Sylvain Vigier, Entrée libre, Sherbrooke, septembre 2023
C’était au mi-temps du mois d’aout. Nous n’étions encore pas trop éveillés, ni à l’affut des nouvelles, alanguies par les vacances qui se terminent et l’ambiance quasi tropicale de l’humidité estivale. Ainsi, au détour d’un point presse de rentrée parlementaire, le ministre québécois de l’Économie, de l’Innovation et de l’Énergie ainsi que ministre responsable du Développement économique régional, M. Pierre Fitzgibbon, déclarait qu’il faudrait diminuer le parc automobile du Québec de 50% pour espérer atteindre la carboneutralité en 2050. Quoi ! ? Ai-je bien entendu ? Pierre Fitzgibbon ? Le ministre représentant le plus la dimension affairiste et probusiness du gouvernement Legault fait une déclaration publique sur une trajectoire décroissante de l’industrie automobile ? On se frotte les yeux et se gratte les oreilles pour s’assurer que nous ne sommes pas plongés profond dans un rêve. Non, nous ne rêvions pas, et le ministre confirmait et précisait ses propos deux jours plus tard : « Si on veut être cohérents et qu’on veut avoir une carboneutralité en 2050, il faut que les habitudes des consommateurs changent de façon importante ».

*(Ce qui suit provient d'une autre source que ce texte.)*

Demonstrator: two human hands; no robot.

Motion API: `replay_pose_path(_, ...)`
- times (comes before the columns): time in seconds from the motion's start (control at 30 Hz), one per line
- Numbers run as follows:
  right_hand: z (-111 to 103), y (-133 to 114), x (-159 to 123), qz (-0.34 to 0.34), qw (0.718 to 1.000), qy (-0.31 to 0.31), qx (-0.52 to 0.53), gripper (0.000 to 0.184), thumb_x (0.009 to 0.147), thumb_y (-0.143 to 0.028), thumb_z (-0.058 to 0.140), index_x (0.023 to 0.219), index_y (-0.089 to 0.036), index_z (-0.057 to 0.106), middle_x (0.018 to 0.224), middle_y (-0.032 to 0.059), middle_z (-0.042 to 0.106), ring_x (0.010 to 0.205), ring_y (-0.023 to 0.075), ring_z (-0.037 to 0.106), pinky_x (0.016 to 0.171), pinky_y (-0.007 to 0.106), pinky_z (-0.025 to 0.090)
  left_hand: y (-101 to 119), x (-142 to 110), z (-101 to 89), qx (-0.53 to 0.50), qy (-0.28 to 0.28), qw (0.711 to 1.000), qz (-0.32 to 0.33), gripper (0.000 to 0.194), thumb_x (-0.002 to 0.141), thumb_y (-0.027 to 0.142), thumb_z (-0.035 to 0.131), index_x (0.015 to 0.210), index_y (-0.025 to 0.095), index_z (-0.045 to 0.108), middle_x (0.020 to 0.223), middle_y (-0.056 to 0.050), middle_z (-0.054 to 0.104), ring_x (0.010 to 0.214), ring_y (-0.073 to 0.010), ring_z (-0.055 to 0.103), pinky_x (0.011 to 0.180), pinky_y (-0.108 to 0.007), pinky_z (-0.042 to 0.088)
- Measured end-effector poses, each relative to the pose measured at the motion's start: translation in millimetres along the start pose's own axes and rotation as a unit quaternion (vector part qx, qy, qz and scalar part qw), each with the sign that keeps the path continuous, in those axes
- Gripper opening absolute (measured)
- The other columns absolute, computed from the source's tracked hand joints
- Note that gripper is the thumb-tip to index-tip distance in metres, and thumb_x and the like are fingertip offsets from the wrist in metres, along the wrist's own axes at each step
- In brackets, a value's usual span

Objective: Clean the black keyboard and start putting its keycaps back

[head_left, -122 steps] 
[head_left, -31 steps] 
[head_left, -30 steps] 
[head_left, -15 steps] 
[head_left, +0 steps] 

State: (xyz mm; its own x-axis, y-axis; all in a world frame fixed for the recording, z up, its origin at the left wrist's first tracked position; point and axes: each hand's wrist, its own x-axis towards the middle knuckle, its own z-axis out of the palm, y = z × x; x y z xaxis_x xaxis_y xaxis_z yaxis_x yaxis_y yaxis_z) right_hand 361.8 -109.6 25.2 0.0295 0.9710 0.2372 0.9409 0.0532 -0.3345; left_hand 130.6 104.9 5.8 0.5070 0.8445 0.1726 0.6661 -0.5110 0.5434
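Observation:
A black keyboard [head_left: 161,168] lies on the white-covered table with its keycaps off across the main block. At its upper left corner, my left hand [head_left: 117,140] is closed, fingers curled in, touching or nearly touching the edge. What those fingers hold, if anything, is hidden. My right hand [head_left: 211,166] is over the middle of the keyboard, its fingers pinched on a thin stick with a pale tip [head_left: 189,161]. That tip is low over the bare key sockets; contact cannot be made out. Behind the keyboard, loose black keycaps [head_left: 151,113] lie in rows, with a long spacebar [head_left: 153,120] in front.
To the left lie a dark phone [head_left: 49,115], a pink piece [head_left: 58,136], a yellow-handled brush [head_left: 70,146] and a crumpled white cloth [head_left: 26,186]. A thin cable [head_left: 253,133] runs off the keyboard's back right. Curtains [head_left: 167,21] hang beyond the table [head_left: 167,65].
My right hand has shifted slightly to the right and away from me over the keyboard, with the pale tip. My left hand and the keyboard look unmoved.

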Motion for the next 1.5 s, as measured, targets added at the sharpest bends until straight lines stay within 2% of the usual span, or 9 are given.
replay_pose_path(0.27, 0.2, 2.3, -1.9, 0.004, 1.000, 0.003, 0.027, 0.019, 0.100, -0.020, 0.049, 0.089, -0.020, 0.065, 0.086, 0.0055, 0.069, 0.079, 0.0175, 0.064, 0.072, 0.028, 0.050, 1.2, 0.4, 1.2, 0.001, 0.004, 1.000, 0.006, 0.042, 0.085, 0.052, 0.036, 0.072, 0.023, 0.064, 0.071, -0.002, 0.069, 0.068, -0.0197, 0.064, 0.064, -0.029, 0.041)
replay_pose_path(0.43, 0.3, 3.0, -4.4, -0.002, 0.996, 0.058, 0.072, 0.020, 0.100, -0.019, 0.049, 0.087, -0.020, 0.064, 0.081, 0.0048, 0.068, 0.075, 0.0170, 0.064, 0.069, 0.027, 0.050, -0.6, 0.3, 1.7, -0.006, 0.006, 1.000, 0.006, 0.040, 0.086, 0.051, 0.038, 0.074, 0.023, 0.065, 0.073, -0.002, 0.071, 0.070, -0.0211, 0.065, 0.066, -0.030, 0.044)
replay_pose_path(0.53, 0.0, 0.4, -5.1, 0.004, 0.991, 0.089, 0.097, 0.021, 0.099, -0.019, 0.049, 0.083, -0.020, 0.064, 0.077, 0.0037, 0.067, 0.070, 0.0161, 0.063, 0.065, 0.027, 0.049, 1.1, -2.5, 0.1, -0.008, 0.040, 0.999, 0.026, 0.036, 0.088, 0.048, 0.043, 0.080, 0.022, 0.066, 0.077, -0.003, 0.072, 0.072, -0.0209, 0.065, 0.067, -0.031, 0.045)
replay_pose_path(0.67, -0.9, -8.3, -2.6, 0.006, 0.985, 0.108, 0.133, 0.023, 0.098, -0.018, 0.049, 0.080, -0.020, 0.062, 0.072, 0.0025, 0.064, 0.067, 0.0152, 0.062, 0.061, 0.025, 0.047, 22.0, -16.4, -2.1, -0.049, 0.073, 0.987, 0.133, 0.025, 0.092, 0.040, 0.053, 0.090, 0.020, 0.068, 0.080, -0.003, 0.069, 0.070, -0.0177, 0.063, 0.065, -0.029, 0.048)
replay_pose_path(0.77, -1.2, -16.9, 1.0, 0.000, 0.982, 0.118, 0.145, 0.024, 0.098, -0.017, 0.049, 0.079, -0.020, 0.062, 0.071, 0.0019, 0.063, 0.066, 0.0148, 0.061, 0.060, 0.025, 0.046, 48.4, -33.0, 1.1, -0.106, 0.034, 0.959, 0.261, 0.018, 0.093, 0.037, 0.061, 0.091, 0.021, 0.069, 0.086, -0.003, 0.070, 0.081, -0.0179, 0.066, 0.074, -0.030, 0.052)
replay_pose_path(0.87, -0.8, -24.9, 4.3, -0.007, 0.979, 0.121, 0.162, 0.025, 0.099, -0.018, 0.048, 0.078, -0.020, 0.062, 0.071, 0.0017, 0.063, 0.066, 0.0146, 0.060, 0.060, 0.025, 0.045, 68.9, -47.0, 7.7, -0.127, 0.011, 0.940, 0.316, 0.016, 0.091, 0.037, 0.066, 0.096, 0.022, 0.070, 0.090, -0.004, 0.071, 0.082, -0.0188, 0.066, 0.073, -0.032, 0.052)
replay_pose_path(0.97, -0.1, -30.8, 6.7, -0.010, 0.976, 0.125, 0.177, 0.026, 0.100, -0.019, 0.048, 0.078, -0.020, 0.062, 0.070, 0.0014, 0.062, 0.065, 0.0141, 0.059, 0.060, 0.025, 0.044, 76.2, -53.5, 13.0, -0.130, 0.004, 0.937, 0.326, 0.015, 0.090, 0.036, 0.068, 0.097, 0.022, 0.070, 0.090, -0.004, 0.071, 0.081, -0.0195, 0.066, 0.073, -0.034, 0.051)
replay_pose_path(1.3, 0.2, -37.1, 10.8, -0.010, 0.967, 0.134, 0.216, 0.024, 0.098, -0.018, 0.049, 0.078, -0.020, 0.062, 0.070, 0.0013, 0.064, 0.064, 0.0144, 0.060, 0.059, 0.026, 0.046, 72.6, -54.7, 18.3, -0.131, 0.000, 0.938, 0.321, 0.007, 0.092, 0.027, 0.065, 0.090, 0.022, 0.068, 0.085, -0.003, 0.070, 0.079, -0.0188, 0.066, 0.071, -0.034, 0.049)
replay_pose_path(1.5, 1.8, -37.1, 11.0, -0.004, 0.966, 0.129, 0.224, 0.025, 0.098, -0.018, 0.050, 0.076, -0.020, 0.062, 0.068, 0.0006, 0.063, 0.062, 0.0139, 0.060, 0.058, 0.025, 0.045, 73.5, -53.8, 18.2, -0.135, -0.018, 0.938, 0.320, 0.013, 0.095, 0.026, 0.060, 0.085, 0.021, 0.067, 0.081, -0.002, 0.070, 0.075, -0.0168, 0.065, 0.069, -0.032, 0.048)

Cette déclaration a fait son effet, et ça ramait sec du côté du gouvernement pour remettre l’église au cœur du village. Le toujours courageux et volontaire ministre de l’Environnement et de la Lutte contre les changements climatiques, M. Benoit Charrette, tentait de minimiser la déclaration de son collègue à l’économie en disant en substance que oui il faudra bien réduire un jour, mais combien et quand, on a la vie pour s’en parler. Le premier ministre F. Legault ne pouvait non plus laisser mettre en doute sa volonté d’être le défenseur d’un certain art de vivre québécois, centré sur l’auto et les centres d’achats, après l’abandon du projet du 3e lien. Sa déclaration fut plus sournoise, ou candide, on hésite : « Pierre a lu beaucoup de rapports d’environnementalistes ». Utiliser « environnementalistes » en lieu et place de « environnementaux » en dit long sur l’idée que se fait le premier ministre de l’enjeu de la crise climatique. Ce choix de mot indique qu’un rapport qui présente les enjeux de la crise du climat, et remettrait potentiellement en cause le modèle de développement soutenu par F. Legault, est nécessairement un rapport orienté politiquement, un rapport écrit par des « environnementalistes ». Les auteurs et autrices de ces rapports sont très certainement des communistes ou des décroissants, mais certainement pas des scientifiques qui font part de leurs conclusions basées sur une analyse rationnelle, le plus souvent quantitative, des faits et données en dehors de toute idéologie.
Touché par la grâce un 15 août
Mais c’est aussi la raison du bruit de cette déclaration du ministre : qu’est donc arrivé cet été à Pierre Fitzgibbon pour faire une déclaration pareille et abandonner le consensuel déni et statu quo cher à son gouvernement ? Comme on dit avec l’accent chantant du sud de la France : quel pète au casque a-t-il eu ? Ce qui surprend, c’est qu’une personnalité qui ne cache pas sa vision capitaliste du monde, qui a fait sa carrière dans les affaires et la banque, partage si ouvertement et publiquement les vérités, voir les évidences, que nombre de dirigeants de son bord politique refusent de dire ou de voir. Ce genre de personne sachant toujours où se situe l’intérêt de son portefeuille, cela indique que le monde des affaires est en train de réaliser qu’un nouveau monde se profile. Qu’après avoir passé des décennies à bloquer les mesures d’évitement et d’adaptation aux nouvelles réalités climatiques et environnementales, le monde de l’argent comprend qu’il faut changer de stratégie et placer ses billes ailleurs. Fitzgibbon, en bon pragmatique, a tout simplement compris qu’il ne servait plus à rien de s’entêter dans un modèle qui ne rapportera pas les fruits de l’investissement à moyen et long terme.
Alors, merci Pierre pour cette déclaration qui a bien réveillé tout le monde à quelques jours de la rentrée. On regrettera simplement que lorsque ce discours est porté par des responsables politiques qui ne sont pas liées au monde de l’argent, la nouvelle ne soit pas prise au sérieux. Les médias auraient-ils tendance mieux relayer la voix du monde des affaires et de l’argent ? On s’interroge encore.